# How Many Hours Do You Work?



## moonwolf (Sep 20, 2004)

I don't normally post on this forum, so maybe someone 
already covered this topic. 

How much actual time do you put into running your home
based business?

Some years ago I operated a business from home and then
built a store on my property 'next door'. So, actually it wasn't 
home based anymore. I walked to work. Took me usually
40 seconds to get there.lol

I didn't really keep track of time I spent outside of store 
hours, but it amounted to more than was really worth it.
I work now outside of home at a 'regular' work place, a 
retail establishment. It's not high paying , but at least my
experience with product I handled at my self employed 
business was good reference to get current employment.
I figure , even with low pay, I make more than previously
when I owned my own business. I can also go home at end 
of day and put in time on my homestead. There are aspects 
I do miss about self employment in that I chose the direction
and function. But then , isn't that what being your own boss
is all about? Perhaps some day I'll go back to it in some kind
of consulting or advisory /training capacity. I would prefer
that to 'owning'. 

So, how much time do you put into your home business?


----------



## Harry Chickpea (Dec 19, 2008)

Mine is unusual. I put in a ton of work at startup and had a lot of expenses, but once I had constructed my main software program and figured out how to make the supplies for it earn the income, my hours dropped off dramatically with a rare support call or order taking. Some months the only work is filling in the sales tax form and relaying an order to a warehouse and sending a cut-n-paste invoice.

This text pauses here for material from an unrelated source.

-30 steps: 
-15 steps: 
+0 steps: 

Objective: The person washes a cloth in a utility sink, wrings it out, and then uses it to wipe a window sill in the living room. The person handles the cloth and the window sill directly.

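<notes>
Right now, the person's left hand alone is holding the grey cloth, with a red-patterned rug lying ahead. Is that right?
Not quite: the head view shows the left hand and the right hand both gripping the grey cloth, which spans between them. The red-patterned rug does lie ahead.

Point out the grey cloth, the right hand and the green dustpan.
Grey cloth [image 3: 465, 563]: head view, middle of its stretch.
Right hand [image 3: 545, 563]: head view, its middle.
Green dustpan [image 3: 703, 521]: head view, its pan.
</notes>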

Even when I was working for others, I used every opportunity to set up systems that got jobs done quickly and freed up my time.


----------



## clovis (May 13, 2002)

Sometimes, I feel like I work non-stop in our little business. Sometimes, I wonder if I shouldn't take a job somewhere. 

At the same time, it is nice to take a leisurely lunch on occasion. It is cool to see my little one walk in the door every day after school. It is cool to meet up with my folks for lunch. 

I also don't have to fight rush hour traffic. I got jammed up in rush hour today in the big city, and I had forgotten how stressful it can be. To make decent money in our area, you are going to have to fight that every day.

I also don't have to shop for special work clothes. I can work in my underwear if I want. I think sometimes that people forget how much money they spend on clothes, not to mention the time to shop for them. I'd rather take a beating than to shop and try on 14 pairs of slacks again. Or dress shoes. Or neckties. Or suits. Or anything, for that matter. 

I also don't have to go to office parties. Or get rooked into giving to the Red Cro$$, the office flower fund, or chipping in to buy some tyrannical nimrod boss a birthday present when he has more money than all of us combined.

I could go on...but more than anything, I am glad not to spend hours of my life commuting to a job that I hate.


----------



## moonwolf (Sep 20, 2004)

clovis said:


> Sometimes, I feel like I work non-stop in our little business. Sometimes, I wonder if I shouldn't take a job somewhere.
> 
> 
> I also don't have to shop for special work clothes. I can work in my underwear if I want. I think sometimes that people forget how much money they spend on clothes, not to mention the time to shop for them. I'd rather take a beating than to shop and try on 14 pairs of slacks again. Or dress shoes. Or neckties. Or suits. Or anything, for that matter.
> ...


True enough. I spend 25 minutes driving to work each way
5 days a week. It's a fuel expense, but I also had to take 
More than that before when running a business to pick up
orders and other related matters.

At my job I don't have special uniforms to wear, except for
black jeans. They provide shirts, so no expense there. I also
don't bother spending on boss presents or socialize with
the staff if I don't want to. Their annual Xmas party I don't
bother with. It's all good that way.

Funny thing you mention about organizations wanting donations.
When I had my business, I got hounded at least once a week 
to 'give '. If it wasn't for the local hockey team or police association, 
or whatever, big nuisance. At my job now I don't have that.
So, for me at least it's better.


----------



## MoonShadows (Jan 11, 2014)

In terms of hours, I really can't say, but I do spend way too much time on a home business that doesn't bring in as much as I need, but it's growing each year, and I love it. Just recently, I was able to go from full time to part time on my "regular" job, and that has made all the effort well worth it. Maybe in the next year, I will be able to quit my regular job.


----------



## sisterpine (May 9, 2004)

My home business seems to be growing down in revenue this year. Admittedly, I have not given it much time this year either what will selling the house and moving to the little farm. My DD mentioned recently that our website needs updating and some of the photos are incorrect...no idea how that happened.


----------



## Cygnet (Sep 13, 2004)

I probably work well over 40 hours a week (probably around 60-70), but it's on my terms and I have zero commute time, aside from the two mile round trip (or four miles, if I'm up for a challenge and take the long way) quad ride to the mail box twice a day. 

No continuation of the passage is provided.